→ EXERCISE REQUIREMENTS:
Output each line of the listing that follows, with every character kept as it is.
--------------------
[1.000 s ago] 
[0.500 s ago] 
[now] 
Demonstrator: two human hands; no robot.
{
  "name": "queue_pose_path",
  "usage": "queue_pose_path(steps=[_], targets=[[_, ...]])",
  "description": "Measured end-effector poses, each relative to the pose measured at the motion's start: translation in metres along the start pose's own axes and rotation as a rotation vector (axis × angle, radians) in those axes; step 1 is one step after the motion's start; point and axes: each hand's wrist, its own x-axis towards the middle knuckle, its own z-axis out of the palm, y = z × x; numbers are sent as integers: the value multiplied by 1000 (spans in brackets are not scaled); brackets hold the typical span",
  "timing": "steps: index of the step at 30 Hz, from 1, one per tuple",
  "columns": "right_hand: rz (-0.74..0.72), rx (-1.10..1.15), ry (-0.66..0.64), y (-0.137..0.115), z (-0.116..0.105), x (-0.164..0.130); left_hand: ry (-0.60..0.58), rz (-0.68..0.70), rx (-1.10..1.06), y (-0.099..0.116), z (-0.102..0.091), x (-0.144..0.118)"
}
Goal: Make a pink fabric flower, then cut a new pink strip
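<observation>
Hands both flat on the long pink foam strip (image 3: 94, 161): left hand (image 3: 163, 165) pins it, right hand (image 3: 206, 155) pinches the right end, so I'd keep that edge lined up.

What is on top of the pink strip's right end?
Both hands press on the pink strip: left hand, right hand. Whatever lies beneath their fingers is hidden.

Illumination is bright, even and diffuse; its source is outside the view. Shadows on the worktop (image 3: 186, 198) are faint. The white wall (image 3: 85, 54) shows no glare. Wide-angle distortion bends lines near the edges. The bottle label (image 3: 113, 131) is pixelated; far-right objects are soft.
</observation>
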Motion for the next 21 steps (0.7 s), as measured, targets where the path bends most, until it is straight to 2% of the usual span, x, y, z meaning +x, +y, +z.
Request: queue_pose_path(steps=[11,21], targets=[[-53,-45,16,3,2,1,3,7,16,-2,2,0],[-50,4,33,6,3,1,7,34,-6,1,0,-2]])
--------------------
→ RESULT BELOW:
[1.000 s ago] 
[0.500 s ago] 
[now] 
Demonstrator: two human hands; no robot.
{
  "name": "queue_pose_path",
  "usage": "queue_pose_path(steps=[_], targets=[[_, ...]])",
  "description": "Measured end-effector poses, each relative to the pose measured at the motion's start: translation in metres along the start pose's own axes and rotation as a rotation vector (axis × angle, radians) in those axes; step 1 is one step after the motion's start; point and axes: each hand's wrist, its own x-axis towards the middle knuckle, its own z-axis out of the palm, y = z × x; numbers are sent as integers: the value multiplied by 1000 (spans in brackets are not scaled); brackets hold the typical span",
  "timing": "steps: index of the step at 30 Hz, from 1, one per tuple",
  "columns": "right_hand: rz (-0.74..0.72), rx (-1.10..1.15), ry (-0.66..0.64), y (-0.137..0.115), z (-0.116..0.105), x (-0.164..0.130); left_hand: ry (-0.60..0.58), rz (-0.68..0.70), rx (-1.10..1.06), y (-0.099..0.116), z (-0.102..0.091), x (-0.144..0.118)"
}
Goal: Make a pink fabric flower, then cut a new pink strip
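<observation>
Hands both flat on the long pink foam strip (image 3: 94, 161): left hand (image 3: 163, 165) pins it, right hand (image 3: 206, 155) pinches the right end, so I'd keep that edge lined up.

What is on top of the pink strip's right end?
Both hands press on the pink strip: left hand, right hand. Whatever lies beneath their fingers is hidden.

Illumination is bright, even and diffuse; its source is outside the view. Shadows on the worktop (image 3: 186, 198) are faint. The white wall (image 3: 85, 54) shows no glare. Wide-angle distortion bends lines near the edges. The bottle label (image 3: 113, 131) is pixelated; far-right objects are soft.
</observation>
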Motion for the next 21 steps (0.7 s), as measured, targets where the path bends most, until it is straight to 2% of the usual span, x, y, z meaning +x, +y, +z.
Request: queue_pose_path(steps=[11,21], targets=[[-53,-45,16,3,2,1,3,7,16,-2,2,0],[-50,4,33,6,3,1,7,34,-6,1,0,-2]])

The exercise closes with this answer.